September 16, 2004

"angel organ"


acrylic on magazine paper, pencil and ink in digital environment

"It was one of the darker tunnels in Canada."

This vexing gem of an insight is a toss-away line proffered in Tom McCarthy's 2003 film, The Station Agent. Starring Peter Dinklage, Patricia Clarkson and Bobby Cannavale, the film is a measured jewel that I happened to run across this week.

Never a "spoiler," I did have one idiosyncratic reaction to the film (to which, my girlfriend was quick to quip, "Only a painter..."): Through much of the movie, I kept getting flashes of Giacometti, not so much the look of his sculptures, but the psychic feel they engender - the loneliness. (For those who've seen it, or will soon, I acknowledge the unintended irony in conflating the main character with the work of Giacometti).

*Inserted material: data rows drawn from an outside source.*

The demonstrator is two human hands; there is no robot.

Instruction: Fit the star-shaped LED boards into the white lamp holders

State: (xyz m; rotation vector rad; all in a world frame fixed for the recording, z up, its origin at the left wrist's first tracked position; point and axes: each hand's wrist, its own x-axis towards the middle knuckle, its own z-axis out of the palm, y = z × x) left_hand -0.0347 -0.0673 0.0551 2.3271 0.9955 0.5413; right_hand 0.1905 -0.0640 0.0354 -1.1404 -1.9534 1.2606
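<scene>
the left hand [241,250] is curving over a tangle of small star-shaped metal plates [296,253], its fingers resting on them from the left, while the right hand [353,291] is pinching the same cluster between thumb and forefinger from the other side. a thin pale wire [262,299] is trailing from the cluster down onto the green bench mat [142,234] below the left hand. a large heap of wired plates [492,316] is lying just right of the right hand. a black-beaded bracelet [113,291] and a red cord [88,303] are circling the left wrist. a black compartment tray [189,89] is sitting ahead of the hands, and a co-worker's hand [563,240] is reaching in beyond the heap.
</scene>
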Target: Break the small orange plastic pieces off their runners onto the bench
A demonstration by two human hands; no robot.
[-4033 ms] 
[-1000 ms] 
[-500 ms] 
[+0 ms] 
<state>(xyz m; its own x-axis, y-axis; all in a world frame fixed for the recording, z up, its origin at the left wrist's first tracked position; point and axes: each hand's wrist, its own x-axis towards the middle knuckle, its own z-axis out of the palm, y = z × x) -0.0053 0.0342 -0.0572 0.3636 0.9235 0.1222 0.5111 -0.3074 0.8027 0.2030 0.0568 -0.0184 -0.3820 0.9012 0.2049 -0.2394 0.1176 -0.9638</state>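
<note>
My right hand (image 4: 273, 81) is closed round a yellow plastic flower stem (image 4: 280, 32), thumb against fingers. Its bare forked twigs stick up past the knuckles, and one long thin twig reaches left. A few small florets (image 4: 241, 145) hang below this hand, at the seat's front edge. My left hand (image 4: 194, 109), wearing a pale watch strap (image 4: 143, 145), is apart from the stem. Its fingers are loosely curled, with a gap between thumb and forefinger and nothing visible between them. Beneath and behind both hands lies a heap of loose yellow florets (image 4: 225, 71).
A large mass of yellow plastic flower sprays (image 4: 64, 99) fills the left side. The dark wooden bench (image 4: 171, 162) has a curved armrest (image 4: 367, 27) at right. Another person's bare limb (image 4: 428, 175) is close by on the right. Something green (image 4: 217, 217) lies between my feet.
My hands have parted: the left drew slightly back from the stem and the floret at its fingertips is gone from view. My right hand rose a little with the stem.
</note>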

Traditional readings of Giacometti's signature sculptures see his figures existing in a state of isolation, anxiety and unbridgeable individuation. Thus, it is fitting and ironic that Giacometti's work has an increasing power to lure people together. Throughout the 2001 MOMA Retrospective, his sculptures were often surrounded by standing room only crowds - people, ostensibly, gathered to collectively contemplate loneliness.

I've noticed the same dynamic drawing crowds at many recent films (The Hours, Igby Goes Down, Rushmore, Lost In Translation, Punch Drunk Love to name only a few). It would seem within our singularity resides our commonality. The Station Agent arrives at a similar conclusion, adding fraternal flesh to Giacometti's talismanic masterpieces.